The largest corporate acquisition in software history needs little introduction, so suffice it to say the $9.3 billion stock-swap purchase of Aspect Development (Nasdaq: ASDV) by i2 Technologies (Nasdaq: ITWO) made plenty of waves on the market Monday. A few hours after the deal was announced, ZDII spoke Greg Brady and Bob Evans, presidents of i2 and Aspect, respectively. Excerpts from the telephone interview:

ZDII:Tell us about the genesis of this deal. When did you start talking to each other and how did it come about?

Brady: That's a good question. Interestingly enough, i2 and Aspect have had a business relationship for over a year now where we've been cross-selling each other's products, so we've been considering doing this for quite awhile. As far as how long did it actually take to physically put it off, we've been working on it for what, 10 days?

ZDII: Ten days is pretty rapid, even for Internet time.

Brady: For the largest software merger ever done, I'd say that's amazing. There were quite a few bankers and attorneys who felt that schedule was impossible to complete, but somehow we managed to pull it off.

ZDII: How did you pull it off so fast?

Brady: Well, one of the advantages we had was that we didn't have to do product due diligence because we'd already been using the product for well over a year. And then honestly, both parties had, on their own, come to the conclusion that this was something that absolutely ought to happen.

So we got the right senior members in the room and came to a handshake in less than a few hours. And then the rest was just working through the legal contract.

ZDII: Why not just continue the partership you had? What does this give you that you didn't have already?

Brady: Clearly, from a product standpoint, currently we were cross-selling about one-third of each others' products. This gives us a full suite of products. Prior to this, we were only working on the product development, product lifecycle management suite of tools. This gets us into what's called, strategic sourcing, or eSource from Aspect, which will work very tightly with our direct procurement application. And then the content is something that will offer capabilities across all of our different products running under TradeMatrix. So that was obviously product synergy.

Second was to focus our developers and our development dollars on rolling out TradeMatrix solutions faster and in an integrated fashion, because we clearly have the lead in the marketplace today, and with this merger, it's going to get even further ahead.

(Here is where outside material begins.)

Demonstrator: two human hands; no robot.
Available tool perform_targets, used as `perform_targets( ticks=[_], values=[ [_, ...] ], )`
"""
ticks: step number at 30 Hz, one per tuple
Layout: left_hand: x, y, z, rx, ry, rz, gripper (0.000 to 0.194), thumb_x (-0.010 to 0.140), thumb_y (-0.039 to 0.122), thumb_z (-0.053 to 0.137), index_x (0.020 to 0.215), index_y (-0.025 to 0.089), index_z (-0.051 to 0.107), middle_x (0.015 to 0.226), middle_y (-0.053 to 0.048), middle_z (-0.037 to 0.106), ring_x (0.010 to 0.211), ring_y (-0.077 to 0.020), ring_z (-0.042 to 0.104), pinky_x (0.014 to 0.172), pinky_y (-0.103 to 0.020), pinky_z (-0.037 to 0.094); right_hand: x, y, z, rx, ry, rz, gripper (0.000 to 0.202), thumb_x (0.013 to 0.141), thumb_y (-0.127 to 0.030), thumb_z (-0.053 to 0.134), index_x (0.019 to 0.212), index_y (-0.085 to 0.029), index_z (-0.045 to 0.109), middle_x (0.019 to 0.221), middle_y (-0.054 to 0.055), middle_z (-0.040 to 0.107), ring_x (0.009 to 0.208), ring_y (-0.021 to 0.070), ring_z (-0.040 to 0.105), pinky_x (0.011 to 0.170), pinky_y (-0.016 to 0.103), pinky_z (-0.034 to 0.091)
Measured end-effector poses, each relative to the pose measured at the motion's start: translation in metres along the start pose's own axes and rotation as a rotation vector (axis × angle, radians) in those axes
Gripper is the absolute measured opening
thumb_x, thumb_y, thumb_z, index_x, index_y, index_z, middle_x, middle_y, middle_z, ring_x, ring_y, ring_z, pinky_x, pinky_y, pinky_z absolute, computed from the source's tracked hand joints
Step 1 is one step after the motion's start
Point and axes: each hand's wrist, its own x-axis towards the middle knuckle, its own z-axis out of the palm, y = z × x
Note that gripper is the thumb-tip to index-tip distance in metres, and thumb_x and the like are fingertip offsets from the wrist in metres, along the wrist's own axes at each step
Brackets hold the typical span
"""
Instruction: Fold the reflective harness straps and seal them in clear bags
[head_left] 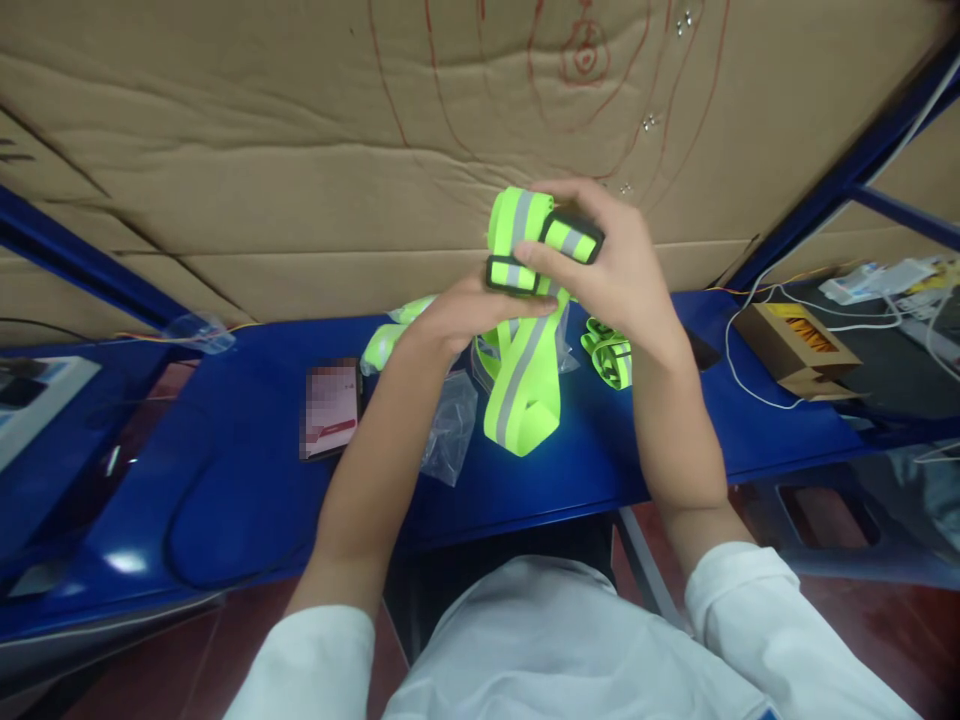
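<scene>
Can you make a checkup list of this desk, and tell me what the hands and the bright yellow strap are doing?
Surface: blue table, glossy, with glare spots.
Job's things: neon yellow strap with a grey stripe, held up over the table; its loop hangs down; black buckles sit at the top.
Clutter: clear bags, more straps, a blurred card, a small open box.
Grips: left hand holds the strap from below; right hand pinches the buckles from above.
Cables: white cable by the box; dark cable looped on the table.
Surroundings: cardboard wall with red lines; blue frame.
</scene>
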Motion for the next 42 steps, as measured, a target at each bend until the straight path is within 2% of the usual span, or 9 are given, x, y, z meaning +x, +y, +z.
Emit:
perform_targets(
  ticks=[6, 11, 17, 23, 27, 31, 35, 40, 42],
  values=[
    [-0.010, 0.016, 0.002, -0.047, -0.152, -0.025, 0.060, 0.068, 0.033, 0.098, 0.122, 0.019, 0.076, 0.129, -0.010, 0.077, 0.120, -0.0330, 0.072, 0.105, -0.046, 0.059, 0.010, 0.022, 0.003, 0.331, 0.087, 0.198, 0.035, 0.081, -0.046, 0.085, 0.108, -0.029, 0.071, 0.113, 0.002, 0.076, 0.106, 0.0239, 0.074, 0.096, 0.038, 0.064],
    [-0.015, 0.019, 0.012, -0.194, -0.235, -0.091, 0.056, 0.073, 0.029, 0.094, 0.124, 0.016, 0.075, 0.128, -0.013, 0.077, 0.121, -0.0360, 0.073, 0.106, -0.050, 0.059, 0.014, 0.030, 0.008, 0.329, 0.102, 0.273, 0.039, 0.082, -0.050, 0.080, 0.113, -0.032, 0.065, 0.107, 0.000, 0.076, 0.096, 0.0240, 0.075, 0.079, 0.037, 0.066],
    [-0.006, 0.002, 0.032, -0.343, -0.222, -0.164, 0.046, 0.071, 0.028, 0.093, 0.111, 0.015, 0.077, 0.110, -0.012, 0.081, 0.105, -0.0348, 0.078, 0.099, -0.051, 0.063, 0.012, 0.026, -0.002, 0.077, 0.142, 0.206, 0.035, 0.084, -0.053, 0.075, 0.113, -0.038, 0.062, 0.121, -0.002, 0.073, 0.117, 0.0263, 0.071, 0.090, 0.040, 0.066],
    [-0.016, 0.012, 0.034, -0.269, -0.202, -0.132, 0.050, 0.074, 0.043, 0.094, 0.114, 0.018, 0.076, 0.110, -0.008, 0.080, 0.108, -0.0325, 0.076, 0.100, -0.049, 0.061, 0.006, 0.011, -0.006, 0.055, 0.151, 0.106, 0.026, 0.088, -0.050, 0.076, 0.106, -0.037, 0.062, 0.115, -0.003, 0.073, 0.103, 0.0223, 0.071, 0.090, 0.035, 0.063],
    [-0.013, 0.012, 0.026, -0.072, -0.115, 0.004, 0.058, 0.070, 0.034, 0.096, 0.122, 0.019, 0.074, 0.129, -0.009, 0.076, 0.123, -0.0342, 0.070, 0.108, -0.049, 0.057, 0.002, 0.004, -0.005, 0.119, 0.147, -0.054, 0.022, 0.088, -0.037, 0.079, 0.104, -0.029, 0.065, 0.112, -0.001, 0.071, 0.096, 0.0188, 0.068, 0.095, 0.033, 0.059],
    [-0.011, 0.011, 0.017, -0.036, -0.194, 0.030, 0.057, 0.071, 0.032, 0.094, 0.122, 0.018, 0.074, 0.122, -0.013, 0.078, 0.117, -0.0363, 0.073, 0.105, -0.049, 0.058, 0.003, 0.007, -0.004, 0.313, 0.129, 0.029, 0.028, 0.085, -0.038, 0.083, 0.104, -0.028, 0.066, 0.097, -0.002, 0.070, 0.085, 0.0189, 0.069, 0.080, 0.033, 0.060],
    [-0.018, 0.020, 0.012, -0.015, -0.342, 0.011, 0.043, 0.079, 0.042, 0.089, 0.112, 0.017, 0.077, 0.103, -0.013, 0.081, 0.096, -0.0344, 0.078, 0.090, -0.048, 0.063, 0.008, 0.016, -0.002, 0.358, 0.013, 0.228, 0.031, 0.084, -0.048, 0.082, 0.104, -0.031, 0.066, 0.104, -0.001, 0.073, 0.096, 0.0221, 0.074, 0.084, 0.035, 0.064],
    [-0.021, 0.026, 0.008, -0.010, -0.311, -0.017, 0.041, 0.075, 0.045, 0.091, 0.101, 0.016, 0.079, 0.092, -0.013, 0.080, 0.087, -0.0353, 0.078, 0.086, -0.050, 0.064, 0.007, 0.016, 0.002, 0.050, 0.196, 0.004, 0.026, 0.092, -0.052, 0.075, 0.105, -0.031, 0.066, 0.123, 0.001, 0.072, 0.124, 0.0245, 0.068, 0.106, 0.038, 0.058],
    [-0.021, 0.026, 0.005, -0.021, -0.279, -0.015, 0.042, 0.073, 0.045, 0.092, 0.101, 0.016, 0.079, 0.092, -0.013, 0.080, 0.086, -0.0359, 0.078, 0.085, -0.052, 0.064, 0.004, 0.010, 0.002, -0.078, 0.145, -0.054, 0.026, 0.103, -0.057, 0.057, 0.110, -0.035, 0.069, 0.129, 0.000, 0.072, 0.130, 0.0238, 0.065, 0.113, 0.038, 0.054]
  ],
)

And then the last was the distribution opportunities here. Clearly today we have more opportunities around our B2B platform, TradeMatrix, than we have strong sales individuals to go call on. So this added an additional 70 sales people to the equation, brought us a good management team to help manage the larger business, that added depth to i2's team.

So I think those are the primary synergies.

Evans: The companies we compete with are generally larger, just in terms of sheer scale. But we've got here is, we now have 4,000 people focused on one thing, which is B2B e-commerce. And there isn't a competitor out there that has that size organization focused just on that. So we've also created a major force in the B2B e-commerce market space, and better positioned us to meet the complete needs of a customer, rather than sort of force them to piecemeal a solution together.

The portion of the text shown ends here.